Un multisegment compact remarquable à prix d’intermédiaire

Un multisegment compact remarquable à prix d’intermédiaire

Le segment à popularité croissante des multisegments compacts complique les choses à Ford. Trois versions composent la gamme de l’Escape 2017 : la S de base, la SE intermédiaire et la Titanium haut de gamme. Malgré le style extérieur révisé de cette année, comprenant un nouvel ensemble décor sport, de petites modifications à l’intérieur (des porte-gobelets à « doigts »), un moteur turbocompressé à quatre cylindres de 1,5 litre nouvellement livrable et un moteur turbocompressé modifié à quatre cylindres de 2,0 litres d’une puissance accrue, l’Escape semble peiner à maintenir sa quatrième place au classement des ventes en Amérique du Nord (derrière le Toyota RAV4, le Honda CR-V et le Nissan Rogue). Pourquoi donc? Un système de suivi de voie, un détecteur de somnolence du conducteur (aux États-Unis) et un régulateur de vitesse adaptatif avec alerte de prévention de collision et servofrein font désormais partie des caractéristiques de sécurité. Si l’on considère les véhicules les plus récents qui visent la cote Meilleur choix sécurité+ de l’IIHS, même ces nouveautés ne sont pas très novatrices. En effet, la sixième place d’un Escape SE 2017 modérément équipé dans notre récent Grand Essai de petits multisegments 2016-2017 prouve à quel point ce segment bouillonnant est devenu concurrentiel. Que se passerait-il donc si l’on prenait en considération un Escape Titanium à traction intégrale haut de gamme avec le meilleur moteur offert sur ce modèle?

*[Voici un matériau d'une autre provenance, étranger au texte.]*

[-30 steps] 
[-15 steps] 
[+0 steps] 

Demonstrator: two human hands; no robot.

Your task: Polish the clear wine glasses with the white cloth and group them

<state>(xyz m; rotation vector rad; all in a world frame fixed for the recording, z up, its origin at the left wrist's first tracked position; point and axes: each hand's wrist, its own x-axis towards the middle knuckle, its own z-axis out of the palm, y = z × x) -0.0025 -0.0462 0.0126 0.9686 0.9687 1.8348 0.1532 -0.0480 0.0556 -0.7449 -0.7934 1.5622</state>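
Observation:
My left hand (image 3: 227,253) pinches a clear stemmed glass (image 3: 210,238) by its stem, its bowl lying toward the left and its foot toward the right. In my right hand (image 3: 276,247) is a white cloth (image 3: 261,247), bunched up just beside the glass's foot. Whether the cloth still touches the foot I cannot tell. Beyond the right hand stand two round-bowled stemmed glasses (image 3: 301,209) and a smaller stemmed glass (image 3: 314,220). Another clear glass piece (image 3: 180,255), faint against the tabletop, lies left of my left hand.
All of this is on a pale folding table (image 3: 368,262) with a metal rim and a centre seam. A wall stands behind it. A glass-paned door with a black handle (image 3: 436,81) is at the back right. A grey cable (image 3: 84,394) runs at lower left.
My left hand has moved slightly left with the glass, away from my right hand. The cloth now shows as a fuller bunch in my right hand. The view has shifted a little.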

Tenter le tout pour le tout

Passez à l’Escape Titanium à traction intégrale (37 789 $) avec moteur EcoBoost de 2,0 litres d’une puissance de 245 chevaux et vous vous retrouvez soudainement au-dessus de la mêlée. L’équipement de série regroupe, entre autres choses, des vitres teintées, des jantes en alliage de 18 pouces, un porte-bagages, un hayon à commande électrique activé par le pied, le système d’entrée et de démarrage sans clé, une fonction d’ouverture/de fermeture à un bouton pour toutes les vitres, des rétroviseurs extérieurs chauffants, un rétroviseur à gradation automatique, un éclairage intérieur ambiant, des sièges avant chauffants en cuir à réglage électrique à 10 voies (fonction de mémorisation pour le siège conducteur) et un système audio Sony de 350 watts avec 10 haut-parleurs et radio satellite.

Notre modèle d’essai américain s’est hissé encore plus haut avec une peinture métallique (450 $), un toit ouvrant à deux panneaux (1750 $), le système SYNC 3 à écran de navigation tactile à commande vocale (795 $ US, de série au Canada), un régulateur de vitesse adaptatif avec avertisseur de collision et servofrein (595 $ US), des jantes de 19 pouces (650 $) et l’ensemble d’équipement 301A (1995 $ US pour des phares bixénon à éclairage à DEL distinctif, des phares à feux de route automatique, un stationnement assisté amélioré avec stationnement en parallèle, sortie de stationnement, stationnement perpendiculaire et système de détection à l’avant et à l’arrière, un volant chauffant, une alerte de sortie de voie, une aide au suivi de voie, des essuie-glaces automatiques et un élément de chauffage supplémentaire). Bref, on peut dire qu’il était équipé. Le total global avec tous ces ajouts? 39 010 $ US. À titre de référence, un Ford Explorer de base avec traction se vend à 35 039 $ et un Explorer XLT intermédiaire à traction intégrale vaut 42 239 $.

Une dynamique inspirante

Malgré le prix, de la version S de base en passant par la SE jusqu’à la Titanium haut de gamme, le châssis d’inspiration européenne et la direction précise de l’Escape 2017 sont notoirement extraordinaires. « L’excellence du châssis de Ford est évidente », a déclaré Jason Cammisa. Comme l’Escape était équipé de jantes de 19 pouces en option et de pneus adhérents, Jonny Lieberman a même été jusqu’à dire qu’il se conduit « vraiment comme une voiture à hayon de performance; il va sans dire que Ford Europe y a apporté sa touche d’une façon ou d’une autre ». Après avoir poussé l’Escape à ses limites, Scott Evans a louangé le châssis neutre. « De légers sous-virages par-ci par-là, mais rien de dramatique », a-t-il estimé. « Des réactions linéaires et prévisibles en plus d’une adhérence suffisante pour s’amuser un peu. »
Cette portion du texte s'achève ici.